CHAPITRE XV Les cachets turcs. - Un joli tableau de genre. - Le n° 8. - La traversée du Bosphore. - En araba. - L'ascension du Boulgourlou. - Un panorama comme il n'y en a point. - Le cimetière de Scutari. - Le téké des Derviches hurleurs. - Leurs exercices. - Un dîner chez Faïk Bey.

Je me lève de bonne heure, réveillé par les cris des marchands qui passent sous mes fenêtres. Malgré la brusquerie de ce réveil, je me sens d'une gaieté folle ce matin; je trouve que décidément il fait bon vivre et je me surprends en train de lancer, aux échos de ma chambre, les refrains d'une joyeuse chanson parisienne.

Nous devons aujourd'hui aller à Scutari [Üsküdar] faire l'ascension du Boulgourlou [Bulgurlu] et visiter les Derviches hurleurs.

Mais auparavant j'ai le temps de courir jusqu'à Stamboul, chez les graveurs de cachets turcs; je m'en fais faire un pour la somme de trente paras. Dans une boutique voisine je marchande une canne incrustée d'argent.

En retournant à l'hôtel, j'aperçois une femme grecque en train d'allumer sa cigarette au cigare d'un passant. Cela fait un gracieux tableau de genre qui vaut bien l'aquarelle, si répandue chez nous, représentant un gamin qui demande du feu à un vieux zouave.

Tout le monde est prêt à l'heure dite, malgré la fatigue de la veille, et nous allons promptement au pont de Stamboul embarquer sur le bateau de Scutari.

[Traversée du Bosphore]

Au moment où le n° 8 (on sait qu'ici les vapeurs n'ont pas de nom, mais un numéro) quitte le quai, le Vulcain mouille en rade. Il vient de Varna et amène à bord l'archiduc Charles-Louis, frère de l'empereur d'Autriche et de l'infortuné Maximilien. Bien que Son Altesse voyage incognito, une embarcation pavoisée vient le recevoir, et tous les bâtiments autrichiens en rade se couvrent de . pavillons en son honneur.

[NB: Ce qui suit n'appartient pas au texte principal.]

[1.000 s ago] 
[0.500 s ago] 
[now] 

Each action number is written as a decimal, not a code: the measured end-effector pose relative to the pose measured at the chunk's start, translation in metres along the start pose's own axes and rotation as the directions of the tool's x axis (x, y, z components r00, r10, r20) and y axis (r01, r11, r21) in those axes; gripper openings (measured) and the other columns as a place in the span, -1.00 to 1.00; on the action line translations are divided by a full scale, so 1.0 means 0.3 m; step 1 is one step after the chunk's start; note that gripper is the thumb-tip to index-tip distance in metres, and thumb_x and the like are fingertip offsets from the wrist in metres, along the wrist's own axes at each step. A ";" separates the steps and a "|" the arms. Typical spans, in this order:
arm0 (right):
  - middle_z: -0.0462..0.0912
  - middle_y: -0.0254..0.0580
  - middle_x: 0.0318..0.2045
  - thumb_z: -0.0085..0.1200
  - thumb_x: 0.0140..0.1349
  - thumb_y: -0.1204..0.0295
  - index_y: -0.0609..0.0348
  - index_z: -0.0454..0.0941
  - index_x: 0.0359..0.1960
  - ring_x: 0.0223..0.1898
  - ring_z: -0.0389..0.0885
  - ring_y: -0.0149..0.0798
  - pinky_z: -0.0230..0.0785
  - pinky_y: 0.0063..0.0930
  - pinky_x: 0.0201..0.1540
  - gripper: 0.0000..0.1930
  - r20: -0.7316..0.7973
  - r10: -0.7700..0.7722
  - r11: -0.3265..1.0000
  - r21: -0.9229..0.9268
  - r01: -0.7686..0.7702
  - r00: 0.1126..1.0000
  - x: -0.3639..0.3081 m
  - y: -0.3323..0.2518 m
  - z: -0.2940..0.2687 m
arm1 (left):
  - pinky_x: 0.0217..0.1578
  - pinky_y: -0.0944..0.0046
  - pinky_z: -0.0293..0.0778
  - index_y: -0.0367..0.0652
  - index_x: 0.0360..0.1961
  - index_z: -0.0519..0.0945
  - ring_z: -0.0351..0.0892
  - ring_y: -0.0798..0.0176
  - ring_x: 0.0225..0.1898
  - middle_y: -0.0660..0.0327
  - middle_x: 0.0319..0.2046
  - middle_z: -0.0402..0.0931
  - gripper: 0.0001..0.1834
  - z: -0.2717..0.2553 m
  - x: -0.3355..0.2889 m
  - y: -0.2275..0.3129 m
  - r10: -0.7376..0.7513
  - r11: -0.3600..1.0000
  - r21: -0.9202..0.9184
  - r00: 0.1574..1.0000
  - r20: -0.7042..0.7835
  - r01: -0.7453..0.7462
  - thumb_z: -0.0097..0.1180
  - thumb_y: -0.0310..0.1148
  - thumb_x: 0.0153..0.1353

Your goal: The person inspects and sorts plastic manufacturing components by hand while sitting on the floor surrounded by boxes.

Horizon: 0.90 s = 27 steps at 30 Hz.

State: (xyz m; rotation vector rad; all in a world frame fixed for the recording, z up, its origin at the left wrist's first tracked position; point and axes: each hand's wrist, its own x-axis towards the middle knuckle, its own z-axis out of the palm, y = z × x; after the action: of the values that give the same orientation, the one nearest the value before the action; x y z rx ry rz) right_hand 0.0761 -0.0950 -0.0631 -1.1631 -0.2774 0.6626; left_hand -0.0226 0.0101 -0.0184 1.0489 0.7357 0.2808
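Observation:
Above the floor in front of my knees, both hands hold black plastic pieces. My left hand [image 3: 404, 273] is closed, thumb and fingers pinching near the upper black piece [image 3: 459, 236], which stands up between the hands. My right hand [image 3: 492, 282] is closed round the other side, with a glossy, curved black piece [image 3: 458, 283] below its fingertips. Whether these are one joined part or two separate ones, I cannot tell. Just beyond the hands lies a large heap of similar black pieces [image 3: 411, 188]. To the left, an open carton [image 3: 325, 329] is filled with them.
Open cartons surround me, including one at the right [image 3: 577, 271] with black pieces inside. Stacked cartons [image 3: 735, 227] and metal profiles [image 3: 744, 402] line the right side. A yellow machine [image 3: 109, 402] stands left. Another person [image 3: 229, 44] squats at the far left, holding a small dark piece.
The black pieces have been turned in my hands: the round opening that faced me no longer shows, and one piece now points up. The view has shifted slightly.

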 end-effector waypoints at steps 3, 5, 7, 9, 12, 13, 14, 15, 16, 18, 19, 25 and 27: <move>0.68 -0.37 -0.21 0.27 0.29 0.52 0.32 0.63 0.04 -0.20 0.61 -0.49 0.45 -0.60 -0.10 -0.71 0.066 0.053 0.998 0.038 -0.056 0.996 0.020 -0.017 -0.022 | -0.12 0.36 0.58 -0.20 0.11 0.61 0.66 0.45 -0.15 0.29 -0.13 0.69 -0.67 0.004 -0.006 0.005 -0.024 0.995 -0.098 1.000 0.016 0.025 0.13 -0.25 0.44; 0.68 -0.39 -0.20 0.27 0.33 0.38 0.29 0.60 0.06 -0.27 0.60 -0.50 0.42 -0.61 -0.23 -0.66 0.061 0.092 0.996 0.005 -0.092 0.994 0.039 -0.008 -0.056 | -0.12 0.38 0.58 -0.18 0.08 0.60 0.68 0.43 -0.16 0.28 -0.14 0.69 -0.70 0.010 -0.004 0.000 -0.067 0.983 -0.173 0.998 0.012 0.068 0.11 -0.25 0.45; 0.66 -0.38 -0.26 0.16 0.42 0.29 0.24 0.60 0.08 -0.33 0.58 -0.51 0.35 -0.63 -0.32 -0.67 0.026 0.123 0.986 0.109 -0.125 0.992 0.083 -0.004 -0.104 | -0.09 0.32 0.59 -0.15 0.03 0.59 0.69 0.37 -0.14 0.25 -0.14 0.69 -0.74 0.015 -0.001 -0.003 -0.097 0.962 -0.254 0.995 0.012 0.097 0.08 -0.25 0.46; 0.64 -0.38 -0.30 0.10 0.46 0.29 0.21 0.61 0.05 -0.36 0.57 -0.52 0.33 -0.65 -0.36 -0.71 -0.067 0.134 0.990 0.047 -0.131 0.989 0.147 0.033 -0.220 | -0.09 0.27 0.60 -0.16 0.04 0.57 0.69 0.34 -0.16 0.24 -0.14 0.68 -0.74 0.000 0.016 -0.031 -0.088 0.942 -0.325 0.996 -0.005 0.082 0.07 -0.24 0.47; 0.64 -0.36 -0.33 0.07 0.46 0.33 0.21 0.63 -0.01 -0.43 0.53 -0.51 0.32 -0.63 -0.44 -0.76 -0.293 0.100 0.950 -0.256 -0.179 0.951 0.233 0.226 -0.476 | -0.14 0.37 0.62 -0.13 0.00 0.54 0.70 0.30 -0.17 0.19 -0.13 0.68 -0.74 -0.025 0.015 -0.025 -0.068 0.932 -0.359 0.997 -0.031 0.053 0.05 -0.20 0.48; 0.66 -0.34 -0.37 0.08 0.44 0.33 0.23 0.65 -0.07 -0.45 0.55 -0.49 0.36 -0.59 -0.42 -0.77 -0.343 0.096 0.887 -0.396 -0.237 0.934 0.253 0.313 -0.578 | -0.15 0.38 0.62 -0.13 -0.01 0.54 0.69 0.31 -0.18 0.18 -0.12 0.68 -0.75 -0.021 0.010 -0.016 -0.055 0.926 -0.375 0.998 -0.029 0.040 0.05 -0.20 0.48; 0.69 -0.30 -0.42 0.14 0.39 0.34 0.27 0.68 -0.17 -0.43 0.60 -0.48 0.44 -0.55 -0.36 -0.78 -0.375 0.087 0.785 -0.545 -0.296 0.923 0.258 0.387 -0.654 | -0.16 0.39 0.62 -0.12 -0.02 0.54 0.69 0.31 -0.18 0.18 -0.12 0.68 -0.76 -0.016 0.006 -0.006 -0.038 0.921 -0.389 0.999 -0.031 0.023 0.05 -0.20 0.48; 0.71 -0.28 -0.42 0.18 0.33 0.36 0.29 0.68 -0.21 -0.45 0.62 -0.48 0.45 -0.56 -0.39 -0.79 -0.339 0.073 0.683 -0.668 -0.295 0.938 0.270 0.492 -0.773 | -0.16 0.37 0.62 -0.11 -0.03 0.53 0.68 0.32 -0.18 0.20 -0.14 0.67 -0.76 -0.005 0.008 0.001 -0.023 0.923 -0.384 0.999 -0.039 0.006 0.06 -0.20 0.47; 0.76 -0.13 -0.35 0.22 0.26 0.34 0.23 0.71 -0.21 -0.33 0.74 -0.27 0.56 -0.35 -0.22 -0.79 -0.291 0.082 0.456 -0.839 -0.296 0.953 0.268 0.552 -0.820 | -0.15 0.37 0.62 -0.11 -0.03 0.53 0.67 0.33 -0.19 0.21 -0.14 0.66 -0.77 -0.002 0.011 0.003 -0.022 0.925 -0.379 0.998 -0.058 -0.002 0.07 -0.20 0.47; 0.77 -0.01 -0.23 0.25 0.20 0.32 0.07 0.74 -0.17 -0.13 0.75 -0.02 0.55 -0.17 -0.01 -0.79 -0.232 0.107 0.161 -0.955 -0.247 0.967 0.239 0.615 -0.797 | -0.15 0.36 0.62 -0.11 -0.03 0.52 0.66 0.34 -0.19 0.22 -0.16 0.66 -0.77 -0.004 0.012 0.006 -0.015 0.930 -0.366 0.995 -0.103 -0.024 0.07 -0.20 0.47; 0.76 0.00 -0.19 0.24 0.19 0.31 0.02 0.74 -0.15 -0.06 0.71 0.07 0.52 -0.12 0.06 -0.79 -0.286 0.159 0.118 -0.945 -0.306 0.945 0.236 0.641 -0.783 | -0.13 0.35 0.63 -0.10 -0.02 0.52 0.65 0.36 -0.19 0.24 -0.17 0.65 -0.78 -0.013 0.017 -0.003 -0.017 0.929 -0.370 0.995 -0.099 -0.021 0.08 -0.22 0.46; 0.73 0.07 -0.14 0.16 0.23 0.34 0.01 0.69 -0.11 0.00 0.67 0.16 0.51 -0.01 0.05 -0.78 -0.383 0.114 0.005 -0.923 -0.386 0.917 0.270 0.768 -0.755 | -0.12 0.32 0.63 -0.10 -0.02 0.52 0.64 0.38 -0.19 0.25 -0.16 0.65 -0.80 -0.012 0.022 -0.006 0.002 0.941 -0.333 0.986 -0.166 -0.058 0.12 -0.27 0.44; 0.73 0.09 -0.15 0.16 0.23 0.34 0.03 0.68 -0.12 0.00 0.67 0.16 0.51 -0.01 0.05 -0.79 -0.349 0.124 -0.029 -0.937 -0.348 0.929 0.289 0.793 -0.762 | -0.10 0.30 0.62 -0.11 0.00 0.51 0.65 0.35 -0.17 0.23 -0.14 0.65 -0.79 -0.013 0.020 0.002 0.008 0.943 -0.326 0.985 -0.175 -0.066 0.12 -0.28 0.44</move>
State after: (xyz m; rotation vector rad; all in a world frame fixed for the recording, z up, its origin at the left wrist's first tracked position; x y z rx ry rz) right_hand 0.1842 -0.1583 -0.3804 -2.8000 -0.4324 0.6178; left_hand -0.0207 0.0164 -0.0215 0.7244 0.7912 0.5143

Une foule de voyageurs de toute nationalité et de toute couleur, depuis l'ébène foncé des fils de la Nubie jusqu'au blanc mat des visages pâles, se presse sur le pont.

Notre ami, le baron Lysbeth, nous accompagne dans ce petit voyage, dont on nous a vanté très fort les agréments.

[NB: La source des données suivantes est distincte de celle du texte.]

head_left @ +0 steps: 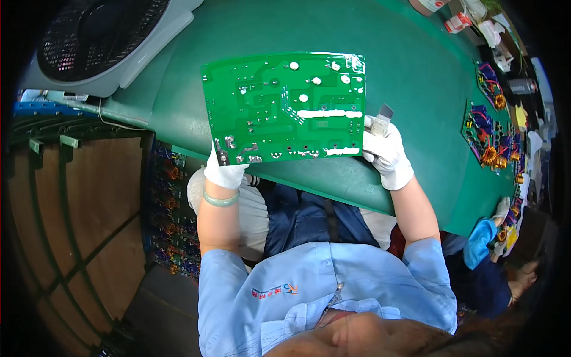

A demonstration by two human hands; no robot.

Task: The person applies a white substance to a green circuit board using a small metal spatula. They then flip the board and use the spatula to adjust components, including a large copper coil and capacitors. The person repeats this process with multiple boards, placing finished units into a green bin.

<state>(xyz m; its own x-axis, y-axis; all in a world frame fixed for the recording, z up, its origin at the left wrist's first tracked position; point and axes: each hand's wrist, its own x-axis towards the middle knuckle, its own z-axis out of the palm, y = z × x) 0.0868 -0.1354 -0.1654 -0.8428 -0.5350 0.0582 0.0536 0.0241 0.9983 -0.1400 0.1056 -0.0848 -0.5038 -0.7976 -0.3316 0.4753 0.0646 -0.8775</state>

La traversée du Bosphore, à elle seule, est déjà un spectacle merveilleux. Quel panorama plus splendide pourrait-on rêver que celui qui défile devant nos yeux ? Stamboul, Péra, le Palais du Sultan, et, derrière le Palais, le Harem impérial avec sa porte armée de deux gros cadenas et ses fenêtres fermées par de petits volets. La mer est quelque peu agitée et le mouvement des vagues couvre le Bosphore de moutons. Bientôt, nous apercevons Scutari, avec ses maisons dont les pieds se baignent dans les flots. (Scutari vient du mot persan Us kudai, courrier, parce que c'est là que s'arrêtaient les courriers venant d'Asie.)

En débarquant, nous délibérons sur les meilleurs moyens de transport à employer pour faire l'ascension du Boulgourlou. Irons-nous à pied, à cheval ou en arabas ? Après une longue discussion, il est décidé que notre caravane se divisera en deux camps. Larrey et sa femme iront à cheval, et nous quatre, c'est-à-dire le baron Lysbeth, ma femme, le guide et moi, nous monterons en araba. En route, nous alternerons, si le cœur nous en dit.

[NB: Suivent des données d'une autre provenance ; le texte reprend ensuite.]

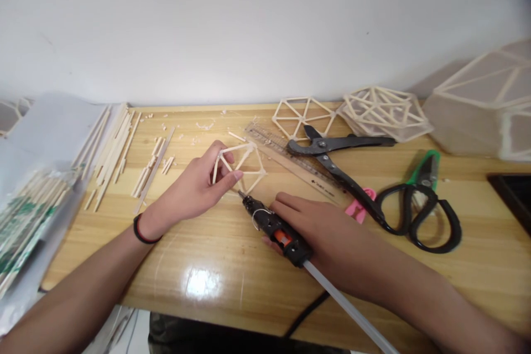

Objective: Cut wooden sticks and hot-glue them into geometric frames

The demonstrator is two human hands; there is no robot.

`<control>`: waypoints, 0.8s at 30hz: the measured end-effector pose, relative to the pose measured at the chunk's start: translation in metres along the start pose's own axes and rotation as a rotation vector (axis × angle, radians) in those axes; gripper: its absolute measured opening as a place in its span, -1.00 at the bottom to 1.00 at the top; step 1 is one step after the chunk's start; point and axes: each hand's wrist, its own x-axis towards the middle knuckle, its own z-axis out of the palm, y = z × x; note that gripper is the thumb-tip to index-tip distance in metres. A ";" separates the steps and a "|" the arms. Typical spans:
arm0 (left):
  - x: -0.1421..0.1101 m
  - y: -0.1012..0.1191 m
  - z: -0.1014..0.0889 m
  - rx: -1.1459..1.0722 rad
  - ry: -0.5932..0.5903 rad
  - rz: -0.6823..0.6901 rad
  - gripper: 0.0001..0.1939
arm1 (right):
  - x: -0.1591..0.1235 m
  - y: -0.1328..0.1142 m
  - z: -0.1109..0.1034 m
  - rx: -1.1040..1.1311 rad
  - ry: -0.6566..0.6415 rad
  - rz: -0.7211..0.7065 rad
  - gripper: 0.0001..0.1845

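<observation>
My left hand [207, 180] pinches a small frame of wooden sticks [250, 173], joined in triangles around a middle joint, and holds it just above the table. In my right hand [305, 221] is a black hot glue gun [269, 221], its metal tip touching or nearly touching the frame's near edge. A long clear glue stick [348, 304] runs out of the gun's back end. My right fingers wrap the far side of the gun and are partly hidden by it. Behind the frame lie a clear ruler [269, 138] and a flat wooden strip [296, 170].
Cut sticks [114, 146] and short pieces [149, 168] lie at the left, near bagged sticks [33, 215]. Another stick frame [305, 117], stacked frames [381, 108], black pliers [332, 149], black-handled scissors [435, 221] and a pink clip [360, 206] lie right. A large covered model [468, 116] stands far right.
</observation>
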 end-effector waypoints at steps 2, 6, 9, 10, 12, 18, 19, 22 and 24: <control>0.000 0.000 0.000 -0.001 0.000 -0.001 -0.77 | 0.001 0.000 0.000 0.004 -0.003 0.003 -0.84; 0.000 0.001 0.000 -0.004 -0.002 -0.005 -0.77 | 0.000 -0.002 -0.001 -0.001 -0.005 0.009 -0.82; 0.001 0.000 -0.001 0.001 -0.003 -0.005 -0.77 | 0.000 -0.002 -0.001 -0.001 0.001 -0.005 -0.81; 0.001 0.000 -0.001 0.002 -0.002 -0.005 -0.77 | 0.000 -0.001 -0.001 -0.002 0.004 -0.005 -0.81; 0.001 0.000 -0.001 0.004 0.000 -0.003 -0.77 | 0.000 -0.001 0.000 -0.006 0.004 -0.002 -0.82; 0.000 0.000 0.000 0.017 0.000 -0.001 -0.77 | 0.000 0.000 -0.001 -0.017 0.001 -0.006 -0.79; 0.000 0.001 0.000 0.018 0.001 0.002 -0.77 | 0.000 -0.001 -0.001 -0.020 0.002 -0.005 -0.79; 0.000 0.001 0.000 0.019 0.003 0.004 -0.77 | 0.000 -0.002 -0.002 -0.029 0.004 -0.008 -0.78; 0.000 0.002 0.000 0.019 0.002 0.006 -0.78 | -0.001 -0.002 -0.002 -0.037 0.004 -0.007 -0.78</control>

Ce n'est pas sans peine, du reste, que nous trouvons une selle de femme pour Mme Larrey, et quelle selle ! Rien ne tient, ni les boucles, ni les courroies, ni les houssières; ce qui n'empêche pas qu'on nous demande un quart de medjidié de location. Enfin, en Turquie comme en Turquie !

Quant à notre araba, il date au moins du temps de Mahomet, sauf la garniture intérieure qui est en damas gris, à ramages bleus, avec des rideaux jaunes. Sa caisse est peinte en rouge et historiée comme la célèbre voiture de Maupas. Les grands ressorts sont en cuivre et le siège en bois.

Larrey et sa femme prennent la tête de la caravane et nous les suivons, non sans d'épouvantables cahots et d'abominables coups de tangage. Au moment où nous passons devant la magnifique mosquée de la Sultane Validéh (la seule qui ait le privilège d'être éclairée pendant le Ramadan), un muezzin fait entendre sa voix nasillarde.

Puis nous croisons un mariage turc. La mariée se cache dans une voiture aux stores hermétiquement fermés. Un cortège d'hommes à cheval l'accompagne.

Non seulement la route est à pic et fertile en cahots, mais elle est affreusement poussiéreuse. Le soleil tombe perpendiculairement sur notre lamentable équipage et ses rayons nous sont renvoyés par le sol qui n'est que de la terre dure, calcinée. Nos yeux sont aveuglés et notre gorge se dessèche.

Les petites maisons que nous rencontrons sont moitié en terre et moitié en pierre. Les toitures sont en briques pour empêcher la pluie de pénétrer à l'intérieur.

Passe un chariot rempli de caisses de vin de Médoc, On nous dit qu'il est destiné à Mustapha Pacha, un Turc fortement européanisé qui a habité Paris pendant six ans, et qui n'ignore rien de nos coutumes, de nos élégances et de nos mœurs.

Puis une femme nous croise, montée à califourchon sur un âne, mais soigneusement enveloppée de son féredjé. Encore un curieux croquis à faire pour un artiste !

En voici encore un autre : c'est une négresse enveloppée de blanches mousselines, suivant la mode de Scutari! On dirait d'une nonne échappée d'un monastère !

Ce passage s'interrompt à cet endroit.